Marianne Mispelaëre - AWARE Artistes femmes / women artists

Marianne Mispelaëre, mesurer les actes, 2015, in situ drawing, drawing performance, Indian ink on wall, paint brush, variable dimensions, Courtesy Marianne Mispelaëre, © Photo: Nicolas Lelièvre, © ADAGP, Paris

Marianne Mispelaëre observes the world’s agitation and its moments of uprising. This can be seen in the series Silent Slogan (2016-ongoing), in which she searches the Internet for pictures of gestures made during spontaneous rallies since 2010, from the Arab Spring to Nuit debout. The resulting series of postcards is a visual encyclopaedia in its own right, and brings together anonymous attempts to communicate the here and now of the people’s action to the rest of the world through ordinary and impulsive hand signs. All that is left today of these disappointed hopes is the polyphony of silent messages, which, at the time, chose the immediacy of a universal and direct form of expression over the media’s chaotic comments. “To me, the ‘Arab Spring’ is a fervent reminder of the impossibility of accepting the loss of a certain conception of free humankind”1 , says the artist. “Explaining reality doesn’t necessarily make it real. The telling of History must bear traces that do not imply an immediacy of methods or an accreditation of sources.”2 Silent Slogan also tells of the impossibility of this visual Babel. Indeed, the gestures, when taken out of their context and culture, can be subjected to a multitude of interpretations. What remains is the fulgurance of history in the making.

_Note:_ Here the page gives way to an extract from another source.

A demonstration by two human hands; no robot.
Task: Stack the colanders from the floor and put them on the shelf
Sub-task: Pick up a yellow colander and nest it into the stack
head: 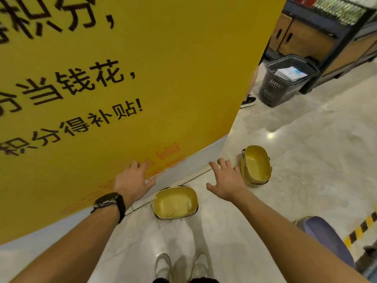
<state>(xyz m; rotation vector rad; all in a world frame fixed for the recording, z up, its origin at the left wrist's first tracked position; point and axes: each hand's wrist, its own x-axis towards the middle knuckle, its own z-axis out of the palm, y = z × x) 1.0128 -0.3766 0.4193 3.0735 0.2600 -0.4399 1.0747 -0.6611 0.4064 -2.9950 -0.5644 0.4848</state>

Marianne Mispelaëre - AWARE Artistes femmes / women artists

Marianne Mispelaëre, newspaper, 2013, photograph, set of 5 posters, digital print on blue back paper, 120 x 176 cm, Courtesy Marianne Mispelaëre, © Photo: Marianne Mispelaëre, © ADAGP, Paris

There is also the silence of hands that refuse to communicate or reveal their identity in the performance No Man’s Land (2014-ongoing), in which participants systematically striate the palm and fingers of their hand with a ballpoint pen before applying it to a piece of paper. The hand with its palm, the ultimate visual map of one’s life, and with its fingers, the intimate trace of one’s singularity, is in this case covered up, as if to deny its identity. The idea for the performance came from an image from Sylvain Georges’ documentary Qu’ils reposent en révolte (2010) about Calais and the men who scarify their hands in a final move to erase their roots and history.

While our lifespan may be read in the palm our hands, in this case existence becomes indistinct, caught in a cacophony of tangled lines, like a blur of various destinies.

Sometimes a line becomes a furrow and the body a standard by which to gauge space, as in Mesurer les actes (2011-ongoing). Created as performance pieces, these murals consist in vertical parallel lines drawn very close to each other in varying densities of greys and blacks and in continuous, unbroken strokes starting from the highest point the artist is able to reach. She keeps drawing until she runs out of ink, space, or energy. The line – both a trajectory and a process – becomes a seismograph of the body in its own right.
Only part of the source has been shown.